= Assignment =
Copy out each line below exactly as it appears.

= Exercise input =
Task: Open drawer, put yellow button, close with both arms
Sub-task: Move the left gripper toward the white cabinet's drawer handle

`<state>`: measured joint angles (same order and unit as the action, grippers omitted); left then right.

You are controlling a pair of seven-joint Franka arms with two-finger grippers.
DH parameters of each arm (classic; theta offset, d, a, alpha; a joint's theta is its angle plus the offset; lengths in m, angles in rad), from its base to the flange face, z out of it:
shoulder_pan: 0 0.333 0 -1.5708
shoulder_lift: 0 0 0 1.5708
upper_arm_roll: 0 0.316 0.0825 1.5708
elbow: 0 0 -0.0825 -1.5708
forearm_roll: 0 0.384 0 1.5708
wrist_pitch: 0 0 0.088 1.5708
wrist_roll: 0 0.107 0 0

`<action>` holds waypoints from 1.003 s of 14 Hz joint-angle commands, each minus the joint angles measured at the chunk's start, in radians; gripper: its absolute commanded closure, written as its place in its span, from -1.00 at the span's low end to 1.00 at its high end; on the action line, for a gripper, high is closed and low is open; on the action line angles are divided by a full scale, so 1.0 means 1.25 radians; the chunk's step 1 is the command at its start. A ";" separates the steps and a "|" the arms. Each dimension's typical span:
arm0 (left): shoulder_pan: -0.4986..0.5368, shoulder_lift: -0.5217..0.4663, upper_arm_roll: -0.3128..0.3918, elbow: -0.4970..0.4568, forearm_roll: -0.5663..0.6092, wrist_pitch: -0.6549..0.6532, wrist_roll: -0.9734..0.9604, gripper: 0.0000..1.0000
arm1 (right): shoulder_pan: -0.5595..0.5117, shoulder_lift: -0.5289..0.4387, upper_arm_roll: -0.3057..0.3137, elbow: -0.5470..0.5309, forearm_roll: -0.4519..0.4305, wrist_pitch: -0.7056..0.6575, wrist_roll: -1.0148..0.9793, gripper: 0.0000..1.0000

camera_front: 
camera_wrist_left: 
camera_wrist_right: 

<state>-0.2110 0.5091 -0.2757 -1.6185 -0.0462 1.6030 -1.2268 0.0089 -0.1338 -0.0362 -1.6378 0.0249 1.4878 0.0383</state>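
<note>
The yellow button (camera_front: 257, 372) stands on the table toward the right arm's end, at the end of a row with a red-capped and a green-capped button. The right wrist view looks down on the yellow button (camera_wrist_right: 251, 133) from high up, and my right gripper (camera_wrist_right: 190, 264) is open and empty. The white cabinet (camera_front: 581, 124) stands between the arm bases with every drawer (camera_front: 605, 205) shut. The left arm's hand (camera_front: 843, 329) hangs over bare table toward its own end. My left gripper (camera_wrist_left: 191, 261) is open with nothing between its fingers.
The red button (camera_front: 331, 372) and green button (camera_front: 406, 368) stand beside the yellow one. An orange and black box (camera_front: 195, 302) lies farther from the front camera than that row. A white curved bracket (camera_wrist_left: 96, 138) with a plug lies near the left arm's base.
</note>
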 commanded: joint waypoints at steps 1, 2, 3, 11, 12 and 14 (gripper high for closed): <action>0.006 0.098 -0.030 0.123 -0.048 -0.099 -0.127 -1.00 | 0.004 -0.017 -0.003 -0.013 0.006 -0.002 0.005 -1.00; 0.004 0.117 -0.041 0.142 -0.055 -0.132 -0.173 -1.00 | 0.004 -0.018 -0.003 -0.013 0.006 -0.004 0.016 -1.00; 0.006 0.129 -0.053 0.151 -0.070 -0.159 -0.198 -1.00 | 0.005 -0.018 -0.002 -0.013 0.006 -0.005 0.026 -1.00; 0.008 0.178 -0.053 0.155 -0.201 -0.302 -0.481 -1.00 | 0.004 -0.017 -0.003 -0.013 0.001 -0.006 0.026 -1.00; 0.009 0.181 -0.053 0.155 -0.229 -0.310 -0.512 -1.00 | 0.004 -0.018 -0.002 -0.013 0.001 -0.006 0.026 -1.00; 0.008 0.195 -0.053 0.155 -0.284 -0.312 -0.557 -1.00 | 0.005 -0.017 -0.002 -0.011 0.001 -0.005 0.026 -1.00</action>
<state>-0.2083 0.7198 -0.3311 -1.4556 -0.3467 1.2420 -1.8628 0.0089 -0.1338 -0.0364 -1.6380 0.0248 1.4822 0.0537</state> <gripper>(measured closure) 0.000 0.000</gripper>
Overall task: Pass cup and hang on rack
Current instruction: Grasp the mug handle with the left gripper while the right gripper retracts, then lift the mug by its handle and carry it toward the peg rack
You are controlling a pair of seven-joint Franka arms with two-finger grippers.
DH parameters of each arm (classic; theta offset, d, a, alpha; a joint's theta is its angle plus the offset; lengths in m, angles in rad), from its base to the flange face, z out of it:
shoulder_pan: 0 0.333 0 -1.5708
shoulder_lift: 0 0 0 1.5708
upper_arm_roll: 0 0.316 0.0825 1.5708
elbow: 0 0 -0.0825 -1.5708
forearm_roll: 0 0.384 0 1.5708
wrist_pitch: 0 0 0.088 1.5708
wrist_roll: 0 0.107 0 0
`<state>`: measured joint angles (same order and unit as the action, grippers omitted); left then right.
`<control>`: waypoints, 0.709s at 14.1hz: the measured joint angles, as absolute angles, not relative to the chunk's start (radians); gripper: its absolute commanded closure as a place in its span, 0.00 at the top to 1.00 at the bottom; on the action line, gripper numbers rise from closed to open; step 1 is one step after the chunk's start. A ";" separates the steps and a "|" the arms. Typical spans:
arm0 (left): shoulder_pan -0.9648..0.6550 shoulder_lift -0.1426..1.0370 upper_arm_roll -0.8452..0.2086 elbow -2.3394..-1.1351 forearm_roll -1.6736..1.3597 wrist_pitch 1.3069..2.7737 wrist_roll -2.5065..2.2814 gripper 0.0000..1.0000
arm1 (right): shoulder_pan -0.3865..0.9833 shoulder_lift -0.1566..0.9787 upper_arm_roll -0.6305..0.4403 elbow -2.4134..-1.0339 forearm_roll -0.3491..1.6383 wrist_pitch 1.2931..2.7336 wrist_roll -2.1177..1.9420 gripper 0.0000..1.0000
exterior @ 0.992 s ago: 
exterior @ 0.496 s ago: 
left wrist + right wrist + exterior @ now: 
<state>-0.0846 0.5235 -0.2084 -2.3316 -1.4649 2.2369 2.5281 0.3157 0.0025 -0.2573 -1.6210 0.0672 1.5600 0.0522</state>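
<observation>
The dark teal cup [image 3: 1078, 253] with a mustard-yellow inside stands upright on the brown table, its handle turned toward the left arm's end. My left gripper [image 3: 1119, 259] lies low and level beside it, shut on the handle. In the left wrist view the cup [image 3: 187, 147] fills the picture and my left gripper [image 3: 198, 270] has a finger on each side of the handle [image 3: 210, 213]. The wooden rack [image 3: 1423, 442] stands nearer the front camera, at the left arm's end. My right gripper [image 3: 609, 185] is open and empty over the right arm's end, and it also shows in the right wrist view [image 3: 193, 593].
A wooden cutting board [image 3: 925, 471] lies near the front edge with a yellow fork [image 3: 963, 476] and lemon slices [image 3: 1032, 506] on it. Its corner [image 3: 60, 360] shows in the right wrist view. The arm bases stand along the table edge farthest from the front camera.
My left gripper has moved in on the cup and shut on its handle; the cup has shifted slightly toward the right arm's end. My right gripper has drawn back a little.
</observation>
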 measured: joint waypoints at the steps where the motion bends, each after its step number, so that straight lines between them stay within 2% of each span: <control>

= Exercise solution =
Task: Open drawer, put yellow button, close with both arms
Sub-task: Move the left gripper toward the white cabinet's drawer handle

`<state>`: measured joint angles (same order and unit as the action, grippers omitted); left then right.

You are controlling a pair of seven-joint Franka arms with two-finger grippers.
DH parameters of each arm (classic; theta offset, d, a, alpha; a joint's theta is its angle plus the offset; lengths in m, angles in rad), from its base to the flange face, z out of it:
shoulder_pan: 0 0.333 0 -1.5708
shoulder_lift: 0 0 0 1.5708
upper_arm_roll: 0 0.316 0.0825 1.5708
elbow: 0 0 -0.0825 -1.5708
forearm_roll: 0 0.384 0 1.5708
wrist_pitch: 0 0 0.088 1.5708
wrist_roll: 0 0.107 0 0

`<action>` holds waypoints from 1.003 s of 14 Hz joint-angle commands, each minus the joint angles measured at the chunk's start, in radians; gripper: its absolute commanded closure, written as its place in its span, from -1.00 at the span's low end to 1.00 at its high end; on the action line, for a gripper, high is closed and low is open; on the action line angles are divided by a full scale, so 1.0 means 1.25 radians; the chunk's step 1 is the command at its start. A ";" separates the steps and a "|" the arms. Each dimension's typical span:
arm0 (left): shoulder_pan: -0.4986..0.5368, shoulder_lift: -0.5217..0.4663, upper_arm_roll: -0.3128..0.3918, elbow: -0.4970..0.4568, forearm_roll: -0.5663..0.6092, wrist_pitch: -0.6549..0.6532, wrist_roll: -0.9734..0.9604, gripper: 0.0000..1.0000
arm1 (right): shoulder_pan: -0.5595..0.5117, shoulder_lift: -0.5289..0.4387, upper_arm_roll: -0.3057..0.3137, elbow: -0.5470..0.5309, forearm_roll: -0.4519..0.4305, wrist_pitch: -0.7056..0.6575, wrist_roll: -1.0148..0.9793, gripper: 0.0000..1.0000

camera_front: 
camera_wrist_left: 
camera_wrist_right: 

<state>-0.2110 0.5091 -0.2757 -1.6185 -0.0462 1.6030 -1.2268 0.0089 -0.1338 -0.0362 -1.6378 0.0249 1.4878 0.0383</state>
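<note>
The yellow button (camera_front: 257, 372) stands on the table toward the right arm's end, at the end of a row with a red-capped and a green-capped button. The right wrist view looks down on the yellow button (camera_wrist_right: 251, 133) from high up, and my right gripper (camera_wrist_right: 190, 264) is open and empty. The white cabinet (camera_front: 581, 124) stands between the arm bases with every drawer (camera_front: 605, 205) shut. The left arm's hand (camera_front: 843, 329) hangs over bare table toward its own end. My left gripper (camera_wrist_left: 191, 261) is open with nothing between its fingers.
The red button (camera_front: 331, 372) and green button (camera_front: 406, 368) stand beside the yellow one. An orange and black box (camera_front: 195, 302) lies farther from the front camera than that row. A white curved bracket (camera_wrist_left: 96, 138) with a plug lies near the left arm's base.
</note>
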 commanded: joint waypoints at steps 1, 2, 3, 11, 12 and 14 (gripper high for closed): <action>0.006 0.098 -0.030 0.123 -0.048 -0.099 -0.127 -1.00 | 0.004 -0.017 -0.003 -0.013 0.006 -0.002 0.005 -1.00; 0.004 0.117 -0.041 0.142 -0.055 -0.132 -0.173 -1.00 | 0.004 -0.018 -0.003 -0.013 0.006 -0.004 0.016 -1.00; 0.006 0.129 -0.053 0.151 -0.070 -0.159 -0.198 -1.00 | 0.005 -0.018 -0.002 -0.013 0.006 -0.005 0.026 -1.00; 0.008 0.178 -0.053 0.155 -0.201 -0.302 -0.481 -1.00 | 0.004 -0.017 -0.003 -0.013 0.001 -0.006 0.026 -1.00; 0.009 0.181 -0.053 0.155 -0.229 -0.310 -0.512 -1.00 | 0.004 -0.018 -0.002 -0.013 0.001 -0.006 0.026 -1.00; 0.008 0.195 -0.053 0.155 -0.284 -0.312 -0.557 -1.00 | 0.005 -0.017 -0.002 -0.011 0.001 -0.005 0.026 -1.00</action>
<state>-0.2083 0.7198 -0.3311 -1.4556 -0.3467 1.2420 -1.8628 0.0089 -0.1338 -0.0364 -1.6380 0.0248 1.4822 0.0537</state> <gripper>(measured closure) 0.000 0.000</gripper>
Overall task: Pass cup and hang on rack
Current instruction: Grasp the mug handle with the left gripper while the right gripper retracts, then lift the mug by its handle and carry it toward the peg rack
You are controlling a pair of seven-joint Franka arms with two-finger grippers.
DH parameters of each arm (classic; theta offset, d, a, alpha; a joint's theta is its angle plus the offset; lengths in m, angles in rad), from its base to the flange face, z out of it:
shoulder_pan: 0 0.333 0 -1.5708
shoulder_lift: 0 0 0 1.5708
upper_arm_roll: 0 0.316 0.0825 1.5708
elbow: 0 0 -0.0825 -1.5708
forearm_roll: 0 0.384 0 1.5708
wrist_pitch: 0 0 0.088 1.5708
wrist_roll: 0 0.107 0 0
`<state>`: measured joint angles (same order and unit as the action, grippers omitted); left then right.
`<control>`: waypoints, 0.709s at 14.1hz: the measured joint angles, as absolute angles, not relative to the chunk's start (radians); gripper: its absolute commanded closure as a place in its span, 0.00 at the top to 1.00 at the bottom; on the action line, gripper numbers rise from closed to open; step 1 is one step after the chunk's start. A ";" separates the steps and a "|" the arms. Typical spans:
arm0 (left): shoulder_pan -0.9648..0.6550 shoulder_lift -0.1426..1.0370 upper_arm_roll -0.8452..0.2086 elbow -2.3394..-1.1351 forearm_roll -1.6736..1.3597 wrist_pitch 1.3069..2.7737 wrist_roll -2.5065..2.2814 gripper 0.0000..1.0000
arm1 (right): shoulder_pan -0.3865..0.9833 shoulder_lift -0.1566..0.9787 upper_arm_roll -0.6305..0.4403 elbow -2.4134..-1.0339 forearm_roll -0.3491..1.6383 wrist_pitch 1.2931..2.7336 wrist_roll -2.1177..1.9420 gripper 0.0000..1.0000
exterior @ 0.992 s ago: 
exterior @ 0.496 s ago: 
left wrist + right wrist + exterior @ now: 
<state>-0.0846 0.5235 -0.2084 -2.3316 -1.4649 2.2369 2.5281 0.3157 0.0025 -0.2573 -1.6210 0.0672 1.5600 0.0522</state>
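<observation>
The dark teal cup [image 3: 1078, 253] with a mustard-yellow inside stands upright on the brown table, its handle turned toward the left arm's end. My left gripper [image 3: 1119, 259] lies low and level beside it, shut on the handle. In the left wrist view the cup [image 3: 187, 147] fills the picture and my left gripper [image 3: 198, 270] has a finger on each side of the handle [image 3: 210, 213]. The wooden rack [image 3: 1423, 442] stands nearer the front camera, at the left arm's end. My right gripper [image 3: 609, 185] is open and empty over the right arm's end, and it also shows in the right wrist view [image 3: 193, 593].
A wooden cutting board [image 3: 925, 471] lies near the front edge with a yellow fork [image 3: 963, 476] and lemon slices [image 3: 1032, 506] on it. Its corner [image 3: 60, 360] shows in the right wrist view. The arm bases stand along the table edge farthest from the front camera.
My left gripper has moved in on the cup and shut on its handle; the cup has shifted slightly toward the right arm's end. My right gripper has drawn back a little.
</observation>
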 measured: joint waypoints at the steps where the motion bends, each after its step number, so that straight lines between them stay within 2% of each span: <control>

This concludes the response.